1702,wakf tribunal,5,81063
1703,womens court,0,194985
1704,womens court,3,97495
1705,x additional special court for prevention of c...,0,103102


In [35]:
graphing_m={}
for ind in grouped_multiple_m.index:
    graphing_m[grouped_multiple_m['judge_position'][ind]]=[]

for ind in grouped_multiple_m.index:
    graphing_m[grouped_multiple_m['judge_position'][ind]].append([grouped_multiple_m['tenure'][ind],grouped_multiple_m['freq'][ind]])

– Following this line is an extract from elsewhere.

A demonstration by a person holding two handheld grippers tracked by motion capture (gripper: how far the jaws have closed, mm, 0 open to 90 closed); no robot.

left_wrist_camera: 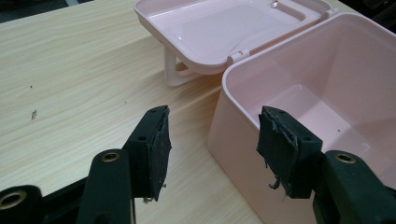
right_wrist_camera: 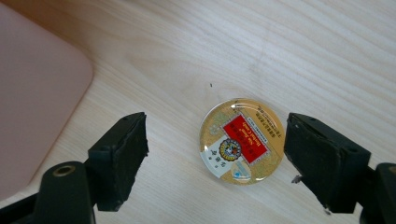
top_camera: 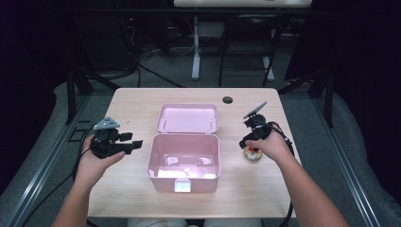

for ind in grouped_multiple_m.index:
    graphing_m[grouped_multiple_m['judge_position'][ind]]=np.array(graphing_m[grouped_multiple_m['judge_position'][ind]])
# print(graphing_m)

## **Plotting using plotly for females**

In [31]:
#alternative code for plotting
import plotly.graph_objects as go

x1 = graphing['chief judicial magistrate'][:,0]
y1 = graphing['chief judicial magistrate'][:,1]
x2 = graphing['district and sessions court'][:,0]
y2 = graphing['district and sessions court'][:,1]
x3 = graphing['civil court'][:,0]
y3 = graphing['civil court'][:,1]
x4 = graphing['civil judge senior division'][:,0]
y4 = graphing['civil judge senior division'][:,1]
x5 = graphing['civil judge junior division'][:,0]
y5 = graphing['civil judge junior division'][:,1]

f1 = go.Figure(
    data = [
        go.Scatter(x=x1, y=y1, name="CJM"),
        go.Scatter(x=x2, y=y2, name="DnSC"),
        go.Scatter(x=x3, y=y3, name="CC"),
        go.Scatter(x=x4, y=y4, name="Senior CJ"),
        go.Scatter(x=x5, y=y5, name="Junior CJ"),
    ],
    layout = {"xaxis": {"title": "tenure"}, "yaxis": {"title": "frequency"}, "title": "tenure vs frequency of female judges"}
)
f1

## **Plot using Plotly for males**

In [39]:
#alternative code for plotting
import plotly.graph_objects as go

x1 = graphing_m['chief judicial magistrate'][:,0]
y1 = graphing_m['chief judicial magistrate'][:,1]
x2 = graphing_m['district and sessions court'][:,0]
y2 = graphing_m['district and sessions court'][:,1]
x3 = graphing_m['civil court'][:,0]
y3 = graphing_m['civil court'][:,1]
x4 = graphing_m['civil judge senior division'][:,0]
y4 = graphing_m['civil judge senior division'][:,1]
x5 = graphing_m['civil judge junior division'][:,0]
y5 = graphing_m['civil judge junior division'][:,1]

f1 = go.Figure(
    data = [
        go.Scatter(x=x1, y=y1, name="CJM"),
        go.Scatter(x=x2, y=y2, name="DnSC"),
        go.Scatter(x=x3, y=y3, name="CC"),
        go.Scatter(x=x4, y=y4, name="Senior CJ"),
        go.Scatter(x=x5, y=y5, name="Junior CJ"),
    ],
    layout = {"xaxis": {"title": "tenure"}, "yaxis": {"title": "frequency"}, "title": "tenure vs frequency of male judges"}
)
f1

## **Conclusion**
### For **females**, we can see that the rate of drop of tenure is higher for higher positions like District Judges and Chief Judicial magistrates, medium for for Civil Judges and low for civil courts. So a female judges drop in tenure has a relation with her post.
### However for **males**, apart from District judges, the drop is slower and widely spread. 

## **Plotting men vs women using Plotly**
### Plotting *tenure vs frequency* for each position separately with males and females being on the same graph for efficient comparison

In [37]:
positions= ["chief judicial magistrate" , "district and sessions court" , "civil court" , "civil judge senior division" , "civil judge junior division"]
    
for pos in positions:
    x1 = graphing[pos][:,0]
    y1 = graphing[pos][:,1]
    x2 = graphing_m[pos][:,0]
    y2 = graphing_m[pos][:,1]
    fig = go.Figure(
    data = [
        go.Scatter(x=x1, y=y1, name="females"),
        go.Scatter(x=x2, y=y2, name="males"),
    ],
    layout = {"xaxis": {"title": "tenure"}, "yaxis": {"title": "frequency"}, "title": pos}
    )
    fig.show()

# **Conclusions**
## Apart from the blatant gap in frequencies, the female curve drops close to zero almost 3 years before the male curve in almost every case. And the later tenure years (8+ years) are generally dominated by males. These observations show the gender gap in the judiciary.